C'è serenità e coscienza di se in queste pagine che raccontano di un personaggio che capisce a fondo la Sardegna, sa usare una lingua e raccontare una cultura, conserva dentro di se la storia lunga della sua famiglia e della sua terra, con un angolo visuale del tutto originale, che parte da un territorio e da uno spazio geografico poco frequentato nella letteratura sarda. Mi è piaciuta molto la riflessione sulla parola, il dubbio che la parola possa ancora raccontare qualcosa, promuovere la speranza e il cambiamento, proteggere dall'abuso e dal profluvio della politica. Mi è piaciuta la citazione del modernista Ezra Pound «La parola è morta». Mi è piaciuto il commento di Mario Medde, sindacalista impegnato proprio sul versante della parola, per il quale la parola oggi certamente soffre, e tanto, di credibilità e non solo come sostiene qualcuno per la «colonizzazione della parola da parte della politica», ma per il vuoto di ideali e di narrazioni.
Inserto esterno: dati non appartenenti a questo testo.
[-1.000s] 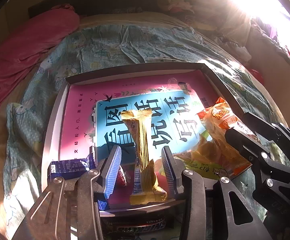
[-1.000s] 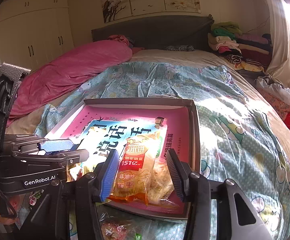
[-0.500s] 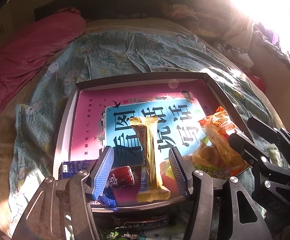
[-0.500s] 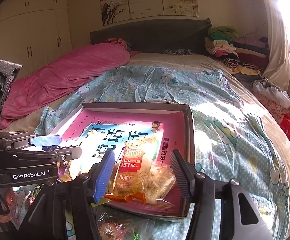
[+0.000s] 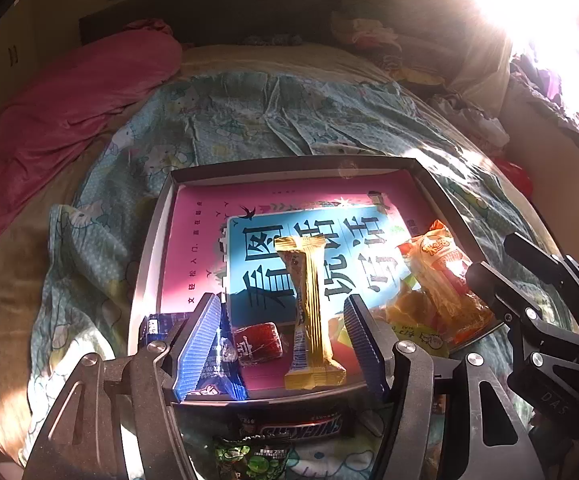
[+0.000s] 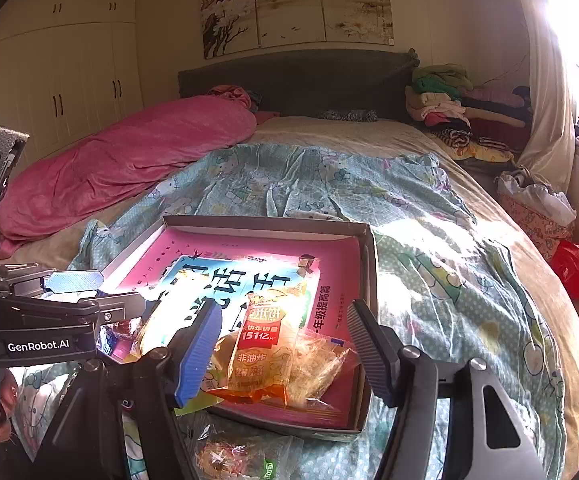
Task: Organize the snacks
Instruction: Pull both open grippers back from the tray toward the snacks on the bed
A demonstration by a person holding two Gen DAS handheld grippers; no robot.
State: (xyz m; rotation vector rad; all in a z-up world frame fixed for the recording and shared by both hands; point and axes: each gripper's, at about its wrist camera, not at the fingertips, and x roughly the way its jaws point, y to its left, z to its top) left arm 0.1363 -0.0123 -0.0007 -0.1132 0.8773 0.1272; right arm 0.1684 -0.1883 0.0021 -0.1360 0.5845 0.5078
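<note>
Meanwhile, on a bed (image 5: 273,120), a shallow box (image 5: 289,166) gathers the snacks. Seen from the left wrist, the left tool (image 5: 281,340) has just been spreading its jaws, which stand apart with nothing gripped; between them a yellow wafer bar (image 5: 309,308) lies flat near the box's 6 o'clock edge, evidently set down there, with a red candy (image 5: 259,344) beside it at 9 o'clock. A chocolate bar (image 5: 303,432) waits outside the box, below. From the right wrist, the right tool (image 6: 283,356), also just widening, straddles an orange cracker bag (image 6: 265,344) without pressing it, apparently released into the box's near right corner.
</note>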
Il senso del libro è allora quello di ritrovare un equilibrio, di riscoprire il valore dell'introspezione e del silenzio: e la ricerca dentro se stessi non può essere finalizzata a recuperare e tenere in vita i fantasmi del passato, ma si deve cercare almeno – sono le ultime parole di questo volume –, con sobrietà e costanza la verità.